*The data*
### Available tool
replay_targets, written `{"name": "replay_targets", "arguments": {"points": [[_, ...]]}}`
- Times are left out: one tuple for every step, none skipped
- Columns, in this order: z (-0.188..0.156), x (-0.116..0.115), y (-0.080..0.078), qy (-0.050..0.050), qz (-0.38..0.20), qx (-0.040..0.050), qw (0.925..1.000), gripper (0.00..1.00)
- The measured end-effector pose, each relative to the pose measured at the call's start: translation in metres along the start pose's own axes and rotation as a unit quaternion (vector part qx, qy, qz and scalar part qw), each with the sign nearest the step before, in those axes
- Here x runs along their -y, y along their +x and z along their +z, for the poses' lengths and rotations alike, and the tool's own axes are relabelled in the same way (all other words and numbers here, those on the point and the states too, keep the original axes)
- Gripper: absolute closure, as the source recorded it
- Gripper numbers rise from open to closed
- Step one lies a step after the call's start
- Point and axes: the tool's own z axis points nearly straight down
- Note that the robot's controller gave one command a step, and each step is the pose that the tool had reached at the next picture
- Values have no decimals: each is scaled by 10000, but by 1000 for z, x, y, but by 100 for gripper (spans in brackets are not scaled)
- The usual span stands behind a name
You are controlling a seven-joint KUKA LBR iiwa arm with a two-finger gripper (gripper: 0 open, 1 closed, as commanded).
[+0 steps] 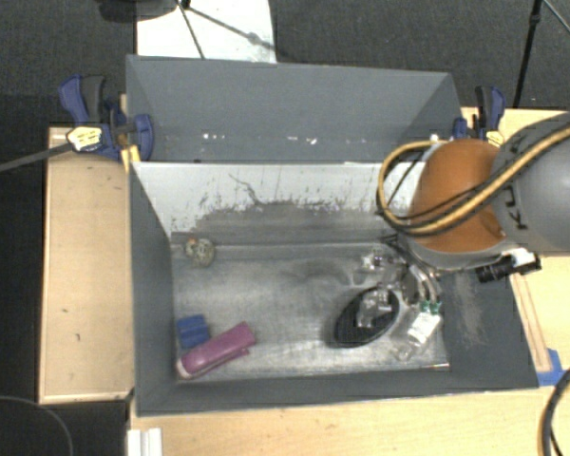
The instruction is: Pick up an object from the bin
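Arm [551, 193] reaches in from the right, orange wrist cover [461, 198] tipped down over the right half of the bin [266, 112], pincer [391, 297] low near the floor. Black oval thing [351, 329] lies right at the pincer tip, partly under it — contact unclear. Pincer spread or pressed together — can't tell, wrist hardware clutters it. Well apart at front left: purple tube [217, 348], blue block [192, 329].

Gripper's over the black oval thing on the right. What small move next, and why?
Probably a short straight descent: the gripper sits right over the black oval object, which lies alone on the bin floor; the purple cylinder and blue block lie far off at the left.
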Motion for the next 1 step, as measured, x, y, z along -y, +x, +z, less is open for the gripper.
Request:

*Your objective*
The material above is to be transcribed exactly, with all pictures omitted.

*Answer box*
### Available tool
replay_targets, written `{"name": "replay_targets", "arguments": {"points": [[_, ...]]}}`
- Times are left out: one tuple for every step, none skipped
- Columns, in this order: z (-0.188..0.156), x (-0.116..0.115), y (-0.080..0.078), qy (-0.050..0.050), qz (-0.38..0.20), qx (-0.040..0.050), qw (0.925..1.000), gripper (0.00..1.00)
- The measured end-effector pose, each relative to the pose measured at the call's start: translation in metres along the start pose's own axes and rotation as a unit quaternion (vector part qx, qy, qz and scalar part qw), each with the sign nearest the step before, in those axes
- Here x runs along their -y, y along their +x and z along their +z, for the poses' lengths and rotations alike, and the tool's own axes are relabelled in the same way (all other words and numbers here, those on the point and the states too, keep the original axes)
- Gripper: absolute closure, as the source recorded it
- Gripper numbers rise from open to closed
- Step one lies a step after the call's start
- Point and axes: the tool's own z axis points nearly straight down
- Note that the robot's controller gave one command a step, and each step is the pose that the tool had reached at the next picture
- Values have no decimals: each is scaled by 10000, but by 1000 for z, x, y, but by 100 for gripper (spans in brackets are not scaled)
- The usual span stands behind a name
You are controlling a seven-joint KUKA LBR iiwa arm with a two-finger gripper (gripper: 0 open, 1 closed, as commanded).
[+0 steps] 
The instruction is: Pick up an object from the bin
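Arm [551, 193] reaches in from the right, orange wrist cover [461, 198] tipped down over the right half of the bin [266, 112], pincer [391, 297] low near the floor. Black oval thing [351, 329] lies right at the pincer tip, partly under it — contact unclear. Pincer spread or pressed together — can't tell, wrist hardware clutters it. Well apart at front left: purple tube [217, 348], blue block [192, 329].

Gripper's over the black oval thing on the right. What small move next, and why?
Probably a short straight descent: the gripper sits right over the black oval object, which lies alone on the bin floor; the purple cylinder and blue block lie far off at the left.
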Motion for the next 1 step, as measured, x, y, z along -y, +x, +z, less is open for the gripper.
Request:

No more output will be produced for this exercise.